Task objective » Look through the material below and copy exactly the lines from the line with "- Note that" to the line with "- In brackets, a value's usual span", those two lines included.

(Data below)

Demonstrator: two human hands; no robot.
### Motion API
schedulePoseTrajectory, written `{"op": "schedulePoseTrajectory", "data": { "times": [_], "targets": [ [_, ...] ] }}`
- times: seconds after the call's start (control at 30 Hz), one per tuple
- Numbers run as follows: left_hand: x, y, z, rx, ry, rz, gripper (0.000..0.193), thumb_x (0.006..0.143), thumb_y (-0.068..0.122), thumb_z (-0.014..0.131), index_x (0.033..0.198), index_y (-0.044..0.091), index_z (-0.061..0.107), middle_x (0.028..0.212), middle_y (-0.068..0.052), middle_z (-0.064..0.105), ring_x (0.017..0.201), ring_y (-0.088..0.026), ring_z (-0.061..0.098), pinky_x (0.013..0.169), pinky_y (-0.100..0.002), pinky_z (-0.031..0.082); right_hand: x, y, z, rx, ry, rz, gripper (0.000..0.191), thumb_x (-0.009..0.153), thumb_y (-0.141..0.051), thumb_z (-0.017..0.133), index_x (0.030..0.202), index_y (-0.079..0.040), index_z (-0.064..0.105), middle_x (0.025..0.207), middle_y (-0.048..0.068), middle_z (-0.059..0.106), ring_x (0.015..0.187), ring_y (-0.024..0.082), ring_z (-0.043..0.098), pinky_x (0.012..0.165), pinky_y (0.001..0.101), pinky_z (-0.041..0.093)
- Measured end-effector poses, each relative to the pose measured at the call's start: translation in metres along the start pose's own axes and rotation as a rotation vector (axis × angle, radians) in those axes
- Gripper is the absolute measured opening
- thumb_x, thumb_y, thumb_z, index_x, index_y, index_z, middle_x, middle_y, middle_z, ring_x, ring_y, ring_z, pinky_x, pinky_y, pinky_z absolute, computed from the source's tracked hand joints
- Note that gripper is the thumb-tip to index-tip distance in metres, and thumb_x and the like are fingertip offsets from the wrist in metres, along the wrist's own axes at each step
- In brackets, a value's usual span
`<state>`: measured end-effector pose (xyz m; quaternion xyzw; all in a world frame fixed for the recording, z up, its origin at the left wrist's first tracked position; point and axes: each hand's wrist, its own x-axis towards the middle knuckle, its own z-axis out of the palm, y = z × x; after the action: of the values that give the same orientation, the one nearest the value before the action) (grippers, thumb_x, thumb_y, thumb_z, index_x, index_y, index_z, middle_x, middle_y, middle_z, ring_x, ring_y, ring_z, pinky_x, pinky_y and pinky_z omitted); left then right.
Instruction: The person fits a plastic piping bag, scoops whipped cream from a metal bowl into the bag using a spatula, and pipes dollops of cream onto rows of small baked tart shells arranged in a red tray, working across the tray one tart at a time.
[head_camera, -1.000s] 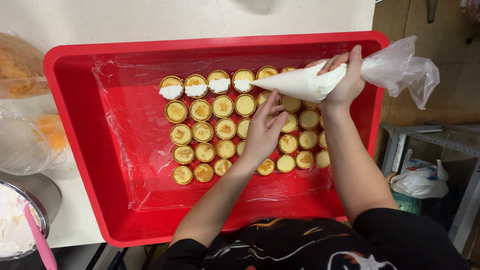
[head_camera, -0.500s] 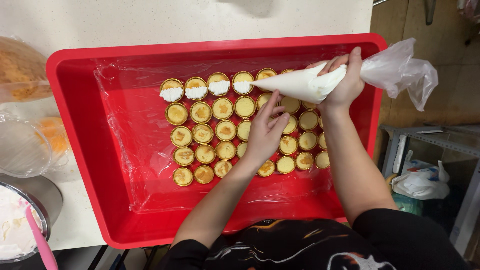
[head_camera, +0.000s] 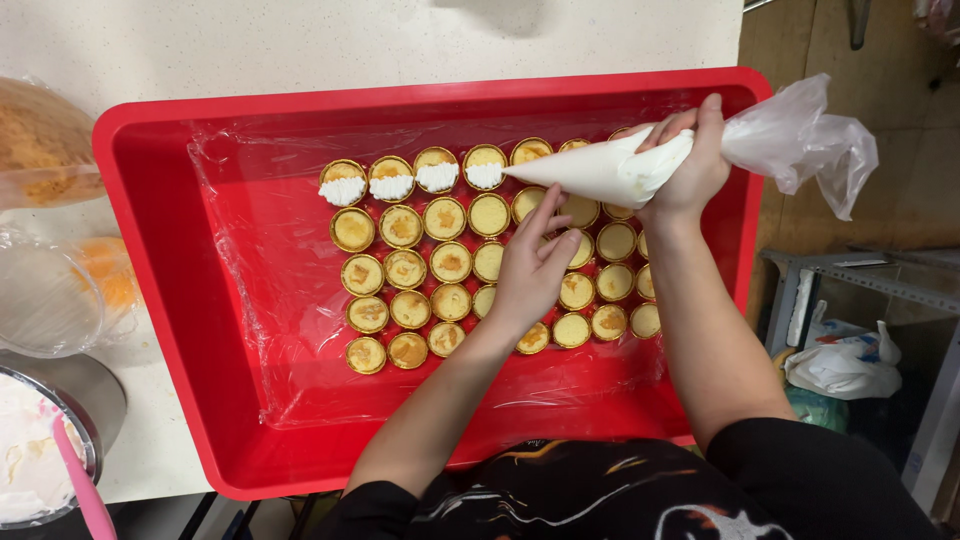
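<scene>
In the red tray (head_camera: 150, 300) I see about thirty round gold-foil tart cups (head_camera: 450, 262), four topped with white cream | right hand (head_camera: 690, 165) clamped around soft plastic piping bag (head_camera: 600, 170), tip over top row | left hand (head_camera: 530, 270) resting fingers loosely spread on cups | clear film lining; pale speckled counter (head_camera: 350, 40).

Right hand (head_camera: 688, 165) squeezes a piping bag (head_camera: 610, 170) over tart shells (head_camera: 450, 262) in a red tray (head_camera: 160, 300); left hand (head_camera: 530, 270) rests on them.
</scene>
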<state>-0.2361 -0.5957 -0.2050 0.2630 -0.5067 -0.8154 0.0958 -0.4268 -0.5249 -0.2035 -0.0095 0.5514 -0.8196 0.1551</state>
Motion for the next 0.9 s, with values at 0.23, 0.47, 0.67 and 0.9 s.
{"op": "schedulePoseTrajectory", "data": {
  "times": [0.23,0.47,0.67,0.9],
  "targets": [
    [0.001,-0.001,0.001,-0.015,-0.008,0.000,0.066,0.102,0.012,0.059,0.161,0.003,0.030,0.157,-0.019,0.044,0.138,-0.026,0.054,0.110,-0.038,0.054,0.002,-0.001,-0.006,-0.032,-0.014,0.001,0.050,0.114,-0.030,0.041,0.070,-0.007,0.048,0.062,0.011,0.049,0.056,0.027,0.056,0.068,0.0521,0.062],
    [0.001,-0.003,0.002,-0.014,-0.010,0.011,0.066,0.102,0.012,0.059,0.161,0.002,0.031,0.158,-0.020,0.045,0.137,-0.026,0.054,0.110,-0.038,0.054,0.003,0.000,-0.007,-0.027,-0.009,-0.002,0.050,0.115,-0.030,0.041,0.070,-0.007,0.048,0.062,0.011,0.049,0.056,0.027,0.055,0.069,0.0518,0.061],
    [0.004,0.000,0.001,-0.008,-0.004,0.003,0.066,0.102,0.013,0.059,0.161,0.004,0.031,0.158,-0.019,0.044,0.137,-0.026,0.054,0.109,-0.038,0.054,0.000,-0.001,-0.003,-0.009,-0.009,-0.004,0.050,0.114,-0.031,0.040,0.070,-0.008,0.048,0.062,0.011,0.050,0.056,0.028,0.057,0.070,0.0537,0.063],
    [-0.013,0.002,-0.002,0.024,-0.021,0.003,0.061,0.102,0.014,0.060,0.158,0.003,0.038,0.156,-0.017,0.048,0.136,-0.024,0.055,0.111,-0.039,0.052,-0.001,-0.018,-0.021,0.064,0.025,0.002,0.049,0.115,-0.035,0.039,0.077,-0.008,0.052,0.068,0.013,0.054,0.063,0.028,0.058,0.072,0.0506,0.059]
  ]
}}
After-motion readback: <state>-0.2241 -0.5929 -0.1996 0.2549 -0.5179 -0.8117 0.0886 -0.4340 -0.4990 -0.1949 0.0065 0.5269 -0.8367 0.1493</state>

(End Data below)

Solution for this problem »
- Note that gripper is the thumb-tip to index-tip distance in metres, and thumb_x and the like are fingertip offsets from the wrist in metres, along the wrist's own axes at each step
- In brackets, a value's usual span

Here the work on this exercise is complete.